MARY REICHARD, HOST: Coming up next on The World and Everything in It: World Tour with Africa reporter Onize Ohikere.
ONIZE OHIKERE, REPORTER: Uganda prepares to hold elections—We begin today here in Africa.
Uganda is preparing to hold presidential elections tomorrow. Observers with the Eastern Africa Standby Force have urged the government to respect the rule of law.
WINE: I insist on the respect of the rule of law, of the democracy and the citizenship and one man for one vote. And we are in confidence that all will be well.
President Yoweri Museveni has held power since 1986 and is one of Africa’s longest-serving leaders. Opponents accuse him of trying to influence the election by using government forces to intimidate challengers.
Opposition leader Bobi Wine has faced some of the strongest government action. His arrest in November for holding a rally in violation of pandemic restrictions prompted days of protests. At least 54 people died. Security forces have arrested dozens of his campaign staffers.
WINE: We call for the immediate release of our comrades that are being detained in a military prison. We call upon all human rights institutions to raise their voices.
Other opposition candidates have faced similar intimidation. A spokeswoman for the United Nations said it had received complaints of arbitrary arrest and detention, and torture.
SPOKESWOMAN: We call on the Ugandan authorities to protect the rights to freedom of expression and peaceful assembly, and to ensure a free and peaceful election process that guarantees the right of the people of Uganda to participate in their country’s public affairs, including by taking measures to prevent instances of electoral violence.
About 18 million people are registered to vote in tomorrow’s election.
U.S. designates Houthis a terror group—Next we go to the Middle East.
AUDIO: [Man speaking Arabic]
A spokesman for the Houthi-led government in Yemen has accused the United States of undermining attempts to end the country’s civil war.
On Sunday, U.S. Secretary of State Mike Pompeo announced plans to designate the Iran-backed rebel group as a terrorist organization. That could discourage aid groups from working with the Houthis, who control much of the country.
Pompeo insisted the State Department would work to reduce the impact on humanitarian work and imports of food and medicine into Yemen. He said it is the Houthis, not the United States, standing in the way of peace.
The internationally recognized Yemeni government welcomed the designation, saying the Houthis had created the world’s worst humanitarian crisis.
Airline crash in Indonesia—Next to Southeast Asia.
AUDIO: [Sound of divers underwater]
Underwater search teams in Indonesia have recovered one of the black boxes from a passenger plane that crashed over the weekend. They hope the flight data recorder will shed light on why the Boeing 737 plunged into the sea shortly after takeoff from Jakarta on Saturday.
Based on the debris field, investigators believe the plane broke up when it hit the water and did not explode in midair. It had 62 people on board, and search teams have found no signs of survivors.
Record-breaking snow cripples Spain—And finally, we end today in Europe.
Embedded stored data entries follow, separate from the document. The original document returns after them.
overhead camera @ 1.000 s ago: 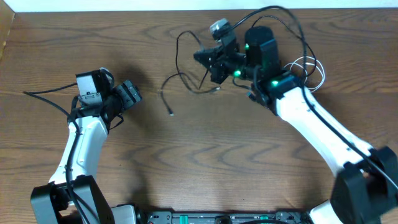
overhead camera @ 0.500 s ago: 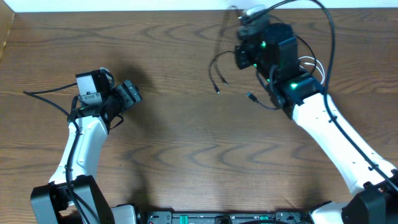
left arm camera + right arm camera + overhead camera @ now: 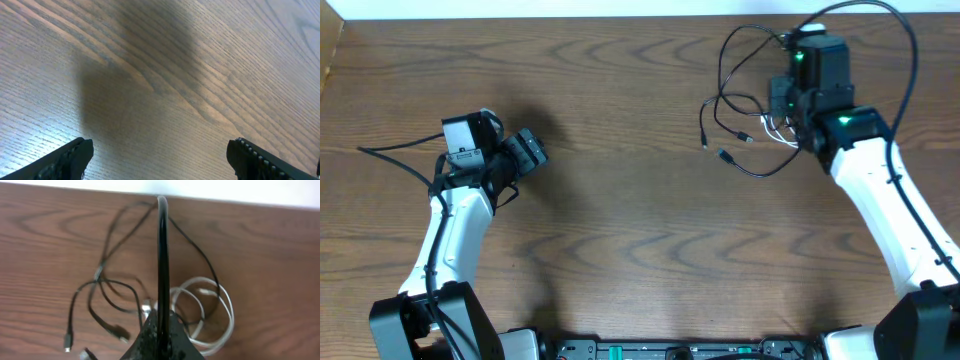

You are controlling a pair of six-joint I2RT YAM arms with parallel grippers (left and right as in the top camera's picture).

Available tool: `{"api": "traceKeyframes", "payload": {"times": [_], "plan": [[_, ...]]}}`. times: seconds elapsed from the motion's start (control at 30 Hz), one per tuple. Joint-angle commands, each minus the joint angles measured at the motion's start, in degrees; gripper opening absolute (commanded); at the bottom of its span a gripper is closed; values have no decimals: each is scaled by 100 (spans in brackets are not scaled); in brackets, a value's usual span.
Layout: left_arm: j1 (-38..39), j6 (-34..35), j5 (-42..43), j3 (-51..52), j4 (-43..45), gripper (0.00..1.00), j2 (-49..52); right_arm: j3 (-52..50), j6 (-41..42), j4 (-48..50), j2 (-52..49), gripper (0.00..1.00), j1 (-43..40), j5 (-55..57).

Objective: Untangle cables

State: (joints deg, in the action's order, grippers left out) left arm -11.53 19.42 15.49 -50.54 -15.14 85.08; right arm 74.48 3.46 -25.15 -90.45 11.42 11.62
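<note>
My right gripper [image 3: 783, 100] hovers at the far right of the table, shut on the black cable [image 3: 724, 78]. In the right wrist view that black cable [image 3: 161, 255] rises straight out of the shut right gripper [image 3: 161, 326]. Its loops trail left, with plug ends [image 3: 704, 141] resting on the wood. The white cable [image 3: 226, 306] lies coiled on the table just under and right of the gripper; in the overhead view only a bit of the white cable [image 3: 777, 131] shows. My left gripper [image 3: 534, 150] is far away on the left, open, the left gripper [image 3: 160, 156] over bare wood.
The table's back edge [image 3: 200, 191] runs close behind the cables. A thick black arm wire [image 3: 880, 8] arcs above the right wrist. Another arm wire [image 3: 390, 155] trails left of the left arm.
My right arm has swung right along the back of the table, dragging the black cable from the middle to the far right, over the white coil. The left arm has stayed still.
</note>
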Motion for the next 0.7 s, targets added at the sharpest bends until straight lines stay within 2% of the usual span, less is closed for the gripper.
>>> {"api": "traceKeyframes", "payload": {"times": [0.0, 0.3, 0.33, 0.43, 0.47, 0.5, 0.67], "plan": [[-2, -72, -76, -28, -4, 90, 59, 7, 385, -280, -149, 1, -214, 83], [-2, -72, -76, -31, -4, 90, 59, -9, 376, -660, -608, 1, -326, 92], [-2, -72, -74, -28, -4, 90, 59, -9, 376, -667, -675, 14, -323, 92], [-2, -72, -74, -28, -4, 90, 59, -9, 376, -669, -741, 67, -323, 92], [-2, -72, -76, -28, -4, 90, 59, -9, 376, -667, -743, 74, -326, 94], [-2, -72, -76, -31, -4, 91, 59, -9, 374, -660, -745, 86, -326, 94], [-2, -72, -76, -28, -4, 91, 59, -9, 376, -640, -745, 93, -367, 94]]}}
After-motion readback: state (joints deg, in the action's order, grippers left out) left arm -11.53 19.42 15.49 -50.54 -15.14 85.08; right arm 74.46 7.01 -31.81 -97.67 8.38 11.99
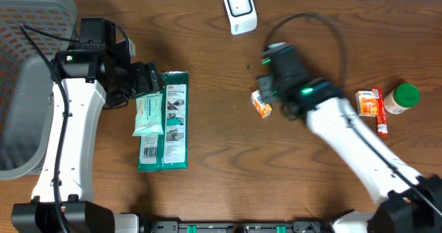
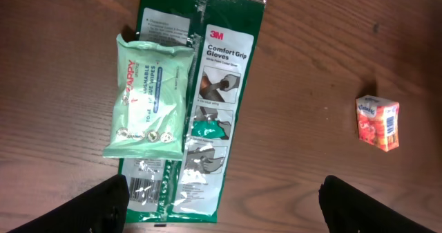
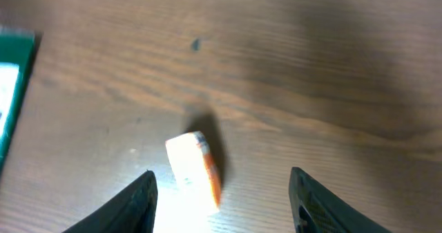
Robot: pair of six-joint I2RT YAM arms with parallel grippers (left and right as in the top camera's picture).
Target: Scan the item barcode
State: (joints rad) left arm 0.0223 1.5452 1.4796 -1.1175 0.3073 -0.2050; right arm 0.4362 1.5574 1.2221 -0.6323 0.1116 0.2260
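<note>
A white barcode scanner [image 1: 239,10] stands at the back of the table. A small orange and white box [image 1: 261,106] lies on the wood below it, also seen as a box [image 3: 193,171] in the right wrist view. My right gripper [image 3: 221,174] is open around it, with a gap on both sides of the box. My left gripper [image 2: 226,184] hangs wide open over the lower end of a green glove pack [image 2: 214,101]. A pale green wipes pack [image 2: 148,98] lies on the glove pack's left half. The orange box [image 2: 378,123] lies far to their right.
A grey mesh basket [image 1: 27,88] fills the left edge. At the far right lie an orange packet [image 1: 369,101], a red tube [image 1: 380,122] and a green-lidded bottle [image 1: 402,98]. The right arm [image 1: 345,133] crosses the table's right half.
</note>
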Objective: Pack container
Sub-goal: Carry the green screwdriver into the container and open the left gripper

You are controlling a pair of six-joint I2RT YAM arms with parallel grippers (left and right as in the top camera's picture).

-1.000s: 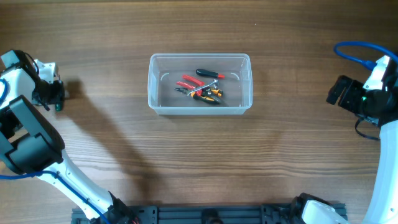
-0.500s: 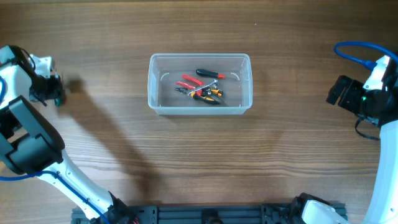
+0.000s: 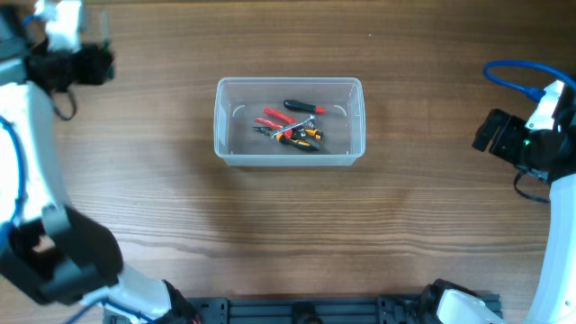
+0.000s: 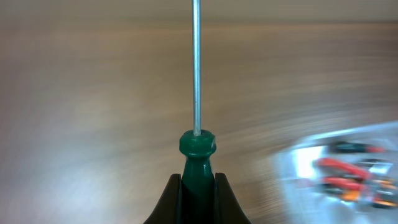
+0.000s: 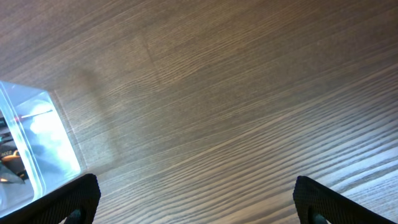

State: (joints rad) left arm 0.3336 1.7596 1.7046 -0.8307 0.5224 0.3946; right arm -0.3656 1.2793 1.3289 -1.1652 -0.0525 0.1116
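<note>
From overhead, the container (image 3: 289, 82) is sitting mid-table on the wooden table (image 3: 288, 234), well apart from both arms, with a few hand tools, among them red-handled pliers (image 3: 274, 117), lying loose on its floor. The left gripper (image 3: 101, 63) is hanging at the far left corner and the right gripper (image 3: 486, 131) is waiting at the right edge. Judging by its clear, thin walls and thick rim, the tub is looking light, fairly stiff and somewhat slippery on the wood, so it is likely to slide if nudged. The rim of a long side is offering the safest hold, should it need steadying. In the left wrist view, the left gripper (image 4: 198, 190) is clamping the base of a green-handled screwdriver (image 4: 198, 149), its steel shaft pointing straight ahead. The container (image 4: 292, 163) is showing only as a motion-blurred patch at lower right. In the right wrist view, the right gripper (image 5: 196, 193) is standing spread wide with nothing between its fingers (image 5: 78, 196), and one rounded corner of the container (image 5: 59, 134) is showing at the left edge.
</note>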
AUDIO: [Man speaking Spanish]
Spanish officials urged people to stay home and stay warm after a major storm dumped up to 8 inches of snow on Madrid over the weekend. It was the heaviest snowfall in the city since 1971. The blizzard dropped as much as 20 inches of snow in some areas.
The record snowfall complicated efforts to distribute the coronavirus vaccine and temporarily blocked access to regional hospitals.
That’s this week’s World Tour. Reporting for WORLD, I’m Onize Ohikere in Abuja, Nigeria.